- _Exercise description_
From the entries that follow, extract each line holding the string "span".

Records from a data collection
________

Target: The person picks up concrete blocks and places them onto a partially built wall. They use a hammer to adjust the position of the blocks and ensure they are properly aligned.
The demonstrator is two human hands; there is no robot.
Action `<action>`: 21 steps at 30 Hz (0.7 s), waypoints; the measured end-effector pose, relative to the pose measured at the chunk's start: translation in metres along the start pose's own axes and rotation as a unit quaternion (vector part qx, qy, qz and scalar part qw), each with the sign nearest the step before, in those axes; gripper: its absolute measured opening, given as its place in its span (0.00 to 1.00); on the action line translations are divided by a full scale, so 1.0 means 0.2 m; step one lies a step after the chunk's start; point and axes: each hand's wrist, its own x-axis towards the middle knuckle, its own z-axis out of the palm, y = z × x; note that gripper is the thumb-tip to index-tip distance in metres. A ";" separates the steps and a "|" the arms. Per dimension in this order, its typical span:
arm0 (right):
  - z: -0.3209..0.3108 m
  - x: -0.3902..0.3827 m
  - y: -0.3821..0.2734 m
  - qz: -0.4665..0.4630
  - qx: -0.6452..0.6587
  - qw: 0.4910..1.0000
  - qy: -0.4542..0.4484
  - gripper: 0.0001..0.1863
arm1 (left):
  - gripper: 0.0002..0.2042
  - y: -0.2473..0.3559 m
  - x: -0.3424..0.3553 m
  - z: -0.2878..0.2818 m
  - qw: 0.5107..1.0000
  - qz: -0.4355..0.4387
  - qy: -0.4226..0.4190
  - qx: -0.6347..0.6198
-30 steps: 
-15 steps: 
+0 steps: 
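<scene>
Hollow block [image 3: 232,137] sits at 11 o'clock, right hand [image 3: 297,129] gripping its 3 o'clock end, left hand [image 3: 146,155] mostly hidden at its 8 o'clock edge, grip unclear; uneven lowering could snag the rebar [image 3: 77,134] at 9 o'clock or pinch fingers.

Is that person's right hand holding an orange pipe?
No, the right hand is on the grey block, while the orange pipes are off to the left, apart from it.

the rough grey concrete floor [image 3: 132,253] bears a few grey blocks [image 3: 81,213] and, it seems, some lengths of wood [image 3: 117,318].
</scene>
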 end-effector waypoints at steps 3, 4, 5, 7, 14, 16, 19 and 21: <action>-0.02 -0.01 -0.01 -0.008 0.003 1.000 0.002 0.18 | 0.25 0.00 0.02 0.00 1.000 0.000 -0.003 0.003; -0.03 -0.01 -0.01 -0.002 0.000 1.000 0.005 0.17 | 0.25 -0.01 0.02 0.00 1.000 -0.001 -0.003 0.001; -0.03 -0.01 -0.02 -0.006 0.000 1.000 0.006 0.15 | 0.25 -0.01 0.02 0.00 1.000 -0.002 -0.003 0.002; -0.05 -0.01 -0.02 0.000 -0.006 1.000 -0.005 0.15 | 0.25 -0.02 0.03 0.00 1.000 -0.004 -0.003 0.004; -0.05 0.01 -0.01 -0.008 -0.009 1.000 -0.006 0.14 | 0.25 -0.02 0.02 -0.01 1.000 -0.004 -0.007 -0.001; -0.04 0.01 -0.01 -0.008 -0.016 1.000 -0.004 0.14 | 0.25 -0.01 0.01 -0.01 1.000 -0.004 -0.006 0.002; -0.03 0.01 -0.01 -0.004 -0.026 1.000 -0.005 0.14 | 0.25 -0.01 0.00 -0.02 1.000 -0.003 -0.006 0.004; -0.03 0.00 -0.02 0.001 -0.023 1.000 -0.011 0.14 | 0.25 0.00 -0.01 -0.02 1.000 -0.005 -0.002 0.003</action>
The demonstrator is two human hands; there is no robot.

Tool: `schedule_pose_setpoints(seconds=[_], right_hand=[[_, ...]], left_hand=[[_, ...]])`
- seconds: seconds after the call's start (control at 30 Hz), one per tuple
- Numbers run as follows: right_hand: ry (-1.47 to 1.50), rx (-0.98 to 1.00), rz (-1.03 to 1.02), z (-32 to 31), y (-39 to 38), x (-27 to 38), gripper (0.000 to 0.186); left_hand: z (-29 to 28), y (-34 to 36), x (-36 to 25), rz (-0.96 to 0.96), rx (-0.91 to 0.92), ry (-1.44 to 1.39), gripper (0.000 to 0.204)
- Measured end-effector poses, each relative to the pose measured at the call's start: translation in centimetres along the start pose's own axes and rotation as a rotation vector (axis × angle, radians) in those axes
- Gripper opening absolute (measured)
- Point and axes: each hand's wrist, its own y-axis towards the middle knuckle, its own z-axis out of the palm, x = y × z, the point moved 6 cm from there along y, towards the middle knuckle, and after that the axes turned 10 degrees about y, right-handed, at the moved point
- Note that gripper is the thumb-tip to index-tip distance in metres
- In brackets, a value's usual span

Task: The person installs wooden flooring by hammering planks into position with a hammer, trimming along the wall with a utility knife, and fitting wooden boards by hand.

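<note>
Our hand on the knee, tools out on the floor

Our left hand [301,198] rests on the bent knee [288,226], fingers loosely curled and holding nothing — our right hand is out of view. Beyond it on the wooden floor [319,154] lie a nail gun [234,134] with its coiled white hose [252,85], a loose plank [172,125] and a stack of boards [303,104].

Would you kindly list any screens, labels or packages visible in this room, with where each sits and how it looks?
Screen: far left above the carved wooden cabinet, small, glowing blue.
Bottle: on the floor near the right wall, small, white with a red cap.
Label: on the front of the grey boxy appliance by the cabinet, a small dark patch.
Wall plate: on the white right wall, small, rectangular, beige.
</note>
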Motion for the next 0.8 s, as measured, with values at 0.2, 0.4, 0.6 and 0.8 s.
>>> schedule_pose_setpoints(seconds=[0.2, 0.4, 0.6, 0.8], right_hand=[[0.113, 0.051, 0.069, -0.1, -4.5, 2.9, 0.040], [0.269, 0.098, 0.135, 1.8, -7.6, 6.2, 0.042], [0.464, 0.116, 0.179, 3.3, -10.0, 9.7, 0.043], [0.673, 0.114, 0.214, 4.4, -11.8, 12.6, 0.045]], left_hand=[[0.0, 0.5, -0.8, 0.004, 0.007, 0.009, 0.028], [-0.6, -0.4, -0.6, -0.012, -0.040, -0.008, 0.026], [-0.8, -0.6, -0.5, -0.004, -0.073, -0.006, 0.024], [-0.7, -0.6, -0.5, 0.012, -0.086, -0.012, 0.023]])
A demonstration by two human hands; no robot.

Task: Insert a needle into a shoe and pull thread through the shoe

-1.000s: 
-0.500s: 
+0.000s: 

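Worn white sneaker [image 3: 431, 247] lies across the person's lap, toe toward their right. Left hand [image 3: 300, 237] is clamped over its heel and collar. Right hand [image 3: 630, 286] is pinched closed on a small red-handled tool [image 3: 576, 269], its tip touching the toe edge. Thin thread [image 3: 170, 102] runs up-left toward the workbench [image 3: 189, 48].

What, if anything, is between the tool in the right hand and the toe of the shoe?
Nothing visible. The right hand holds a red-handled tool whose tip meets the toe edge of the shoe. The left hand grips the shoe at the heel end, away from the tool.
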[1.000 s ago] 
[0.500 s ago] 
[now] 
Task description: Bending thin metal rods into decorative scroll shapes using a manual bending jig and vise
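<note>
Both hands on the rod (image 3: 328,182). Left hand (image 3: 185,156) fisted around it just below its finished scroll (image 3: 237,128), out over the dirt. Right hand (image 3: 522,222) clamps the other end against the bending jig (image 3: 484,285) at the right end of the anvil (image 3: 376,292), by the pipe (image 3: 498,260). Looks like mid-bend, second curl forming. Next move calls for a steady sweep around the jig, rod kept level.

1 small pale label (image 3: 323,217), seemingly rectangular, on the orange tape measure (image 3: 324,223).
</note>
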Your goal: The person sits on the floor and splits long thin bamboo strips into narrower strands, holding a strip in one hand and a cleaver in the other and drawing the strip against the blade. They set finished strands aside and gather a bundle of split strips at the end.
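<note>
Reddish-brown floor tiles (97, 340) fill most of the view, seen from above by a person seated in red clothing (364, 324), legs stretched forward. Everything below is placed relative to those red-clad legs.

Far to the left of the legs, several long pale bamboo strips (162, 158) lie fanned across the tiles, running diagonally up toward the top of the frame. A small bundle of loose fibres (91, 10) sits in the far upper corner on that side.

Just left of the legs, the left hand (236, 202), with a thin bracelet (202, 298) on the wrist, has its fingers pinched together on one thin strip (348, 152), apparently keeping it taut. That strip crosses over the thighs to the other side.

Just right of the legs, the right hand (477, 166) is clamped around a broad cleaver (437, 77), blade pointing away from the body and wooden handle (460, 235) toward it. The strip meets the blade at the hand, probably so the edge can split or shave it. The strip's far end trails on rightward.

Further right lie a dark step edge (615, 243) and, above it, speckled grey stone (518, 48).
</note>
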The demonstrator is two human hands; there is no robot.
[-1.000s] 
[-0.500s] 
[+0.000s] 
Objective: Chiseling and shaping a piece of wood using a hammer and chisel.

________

- _Answer to the exercise_
Action `<action>`: 21 steps at 30 Hz (0.7 s), waypoints; the measured end-effector pose, relative to the pose measured at the chunk's start: translation in metres along the start pose's own axes and rotation as a unit quaternion (vector part qx, qy, qz and scalar part qw), each with the sign nearest the step before, in those axes; gripper: its absolute measured opening, given as its place in its span (0.00 to 1.00); on the action line translations are divided by a full scale, so 1.0 means 0.2 m; step one lies a step after the chunk's start; point and axes: each hand's wrist, its own x-axis towards the middle knuckle, its own z-axis out of the palm, y = z × x; note that gripper is the thumb-tip to index-tip distance in metres. A ";" separates the steps and a "|" the arms. Per dimension in this order, its typical span:
- In brackets, a value's usual span

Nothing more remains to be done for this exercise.